WHAT YOU ARE ASKED TO DO. Please find the lines in the following records that hold "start", and copy them.

*** Opening DATA EXCERPTS ***

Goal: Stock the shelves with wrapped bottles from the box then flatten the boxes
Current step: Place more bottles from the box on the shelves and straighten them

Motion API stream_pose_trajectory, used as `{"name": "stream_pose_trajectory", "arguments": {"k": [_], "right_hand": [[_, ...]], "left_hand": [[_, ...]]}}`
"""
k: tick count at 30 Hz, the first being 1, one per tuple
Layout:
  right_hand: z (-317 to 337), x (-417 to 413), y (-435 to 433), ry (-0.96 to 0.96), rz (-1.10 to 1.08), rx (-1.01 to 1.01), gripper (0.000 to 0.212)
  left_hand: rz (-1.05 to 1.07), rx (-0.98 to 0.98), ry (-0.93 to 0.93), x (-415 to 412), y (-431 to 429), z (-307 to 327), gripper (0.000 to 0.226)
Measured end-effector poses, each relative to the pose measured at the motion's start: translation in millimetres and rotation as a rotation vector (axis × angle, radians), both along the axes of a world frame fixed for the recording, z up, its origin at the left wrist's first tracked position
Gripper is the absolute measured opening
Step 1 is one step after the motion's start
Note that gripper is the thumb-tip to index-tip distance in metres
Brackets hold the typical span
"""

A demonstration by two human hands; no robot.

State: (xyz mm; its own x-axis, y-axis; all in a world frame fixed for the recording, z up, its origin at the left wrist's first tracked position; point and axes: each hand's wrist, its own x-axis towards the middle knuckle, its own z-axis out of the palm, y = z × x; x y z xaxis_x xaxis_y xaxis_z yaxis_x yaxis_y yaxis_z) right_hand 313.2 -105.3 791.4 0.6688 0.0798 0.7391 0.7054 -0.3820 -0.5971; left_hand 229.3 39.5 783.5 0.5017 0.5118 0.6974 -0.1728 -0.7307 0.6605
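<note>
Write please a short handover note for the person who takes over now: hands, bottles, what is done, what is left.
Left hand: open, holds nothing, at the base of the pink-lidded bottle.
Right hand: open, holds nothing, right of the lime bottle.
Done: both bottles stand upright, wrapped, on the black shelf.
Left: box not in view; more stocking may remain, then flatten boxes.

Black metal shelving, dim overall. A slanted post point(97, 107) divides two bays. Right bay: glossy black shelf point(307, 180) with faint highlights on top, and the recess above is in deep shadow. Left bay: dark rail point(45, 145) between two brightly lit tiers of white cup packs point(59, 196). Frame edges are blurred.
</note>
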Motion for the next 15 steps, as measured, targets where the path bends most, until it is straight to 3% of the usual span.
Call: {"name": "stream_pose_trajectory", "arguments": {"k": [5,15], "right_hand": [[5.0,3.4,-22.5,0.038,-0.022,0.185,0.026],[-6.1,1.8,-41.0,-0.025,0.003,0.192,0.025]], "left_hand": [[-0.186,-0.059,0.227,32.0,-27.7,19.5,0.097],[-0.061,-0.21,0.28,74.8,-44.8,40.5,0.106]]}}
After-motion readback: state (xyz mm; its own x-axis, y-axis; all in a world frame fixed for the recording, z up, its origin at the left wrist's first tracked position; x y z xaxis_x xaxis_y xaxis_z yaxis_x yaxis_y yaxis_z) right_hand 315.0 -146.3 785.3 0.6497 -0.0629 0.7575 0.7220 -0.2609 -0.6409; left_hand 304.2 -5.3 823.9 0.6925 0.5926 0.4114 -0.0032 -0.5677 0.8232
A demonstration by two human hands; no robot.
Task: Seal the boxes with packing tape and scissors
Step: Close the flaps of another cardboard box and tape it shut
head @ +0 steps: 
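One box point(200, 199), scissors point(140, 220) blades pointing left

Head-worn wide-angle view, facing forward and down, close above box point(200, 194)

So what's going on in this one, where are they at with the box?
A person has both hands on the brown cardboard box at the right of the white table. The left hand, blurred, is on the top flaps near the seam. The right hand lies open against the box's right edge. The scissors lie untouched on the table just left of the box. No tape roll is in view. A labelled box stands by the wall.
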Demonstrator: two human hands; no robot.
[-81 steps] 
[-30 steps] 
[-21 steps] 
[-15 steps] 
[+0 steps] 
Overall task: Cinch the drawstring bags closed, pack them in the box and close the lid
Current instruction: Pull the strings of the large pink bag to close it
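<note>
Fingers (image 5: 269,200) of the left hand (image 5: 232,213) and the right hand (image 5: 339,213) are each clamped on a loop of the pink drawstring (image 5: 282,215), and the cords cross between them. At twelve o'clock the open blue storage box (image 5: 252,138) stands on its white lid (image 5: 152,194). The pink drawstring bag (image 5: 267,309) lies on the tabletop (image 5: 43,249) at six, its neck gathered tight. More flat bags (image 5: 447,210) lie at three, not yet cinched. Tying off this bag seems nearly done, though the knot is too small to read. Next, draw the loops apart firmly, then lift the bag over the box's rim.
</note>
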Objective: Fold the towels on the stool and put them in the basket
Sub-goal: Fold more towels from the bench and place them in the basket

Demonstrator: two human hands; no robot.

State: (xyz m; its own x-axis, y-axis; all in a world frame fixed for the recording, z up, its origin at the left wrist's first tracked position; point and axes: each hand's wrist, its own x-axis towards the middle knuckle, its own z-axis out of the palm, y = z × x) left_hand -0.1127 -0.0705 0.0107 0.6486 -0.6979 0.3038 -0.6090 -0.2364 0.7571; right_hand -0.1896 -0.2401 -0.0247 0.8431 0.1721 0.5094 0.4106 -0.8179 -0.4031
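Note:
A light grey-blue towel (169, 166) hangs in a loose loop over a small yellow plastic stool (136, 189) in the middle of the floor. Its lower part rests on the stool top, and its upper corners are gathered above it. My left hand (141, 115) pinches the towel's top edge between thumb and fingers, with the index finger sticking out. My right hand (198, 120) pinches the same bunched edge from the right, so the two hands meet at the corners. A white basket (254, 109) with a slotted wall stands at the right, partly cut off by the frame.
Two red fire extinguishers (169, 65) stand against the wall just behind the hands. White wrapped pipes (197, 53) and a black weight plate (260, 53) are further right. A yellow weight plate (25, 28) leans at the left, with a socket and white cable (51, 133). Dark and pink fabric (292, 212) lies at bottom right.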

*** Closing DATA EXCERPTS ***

ANSWER TO THIS PROBLEM.
Measured end-effector poses, each relative to the pose measured at the motion's start: translation in millimetres and rotation as a rotation vector (axis × angle, radians), both along the axes of a world frame fixed for the recording, z up, its origin at the left wrist's first tracked position
Step 1 is one step after the motion's start

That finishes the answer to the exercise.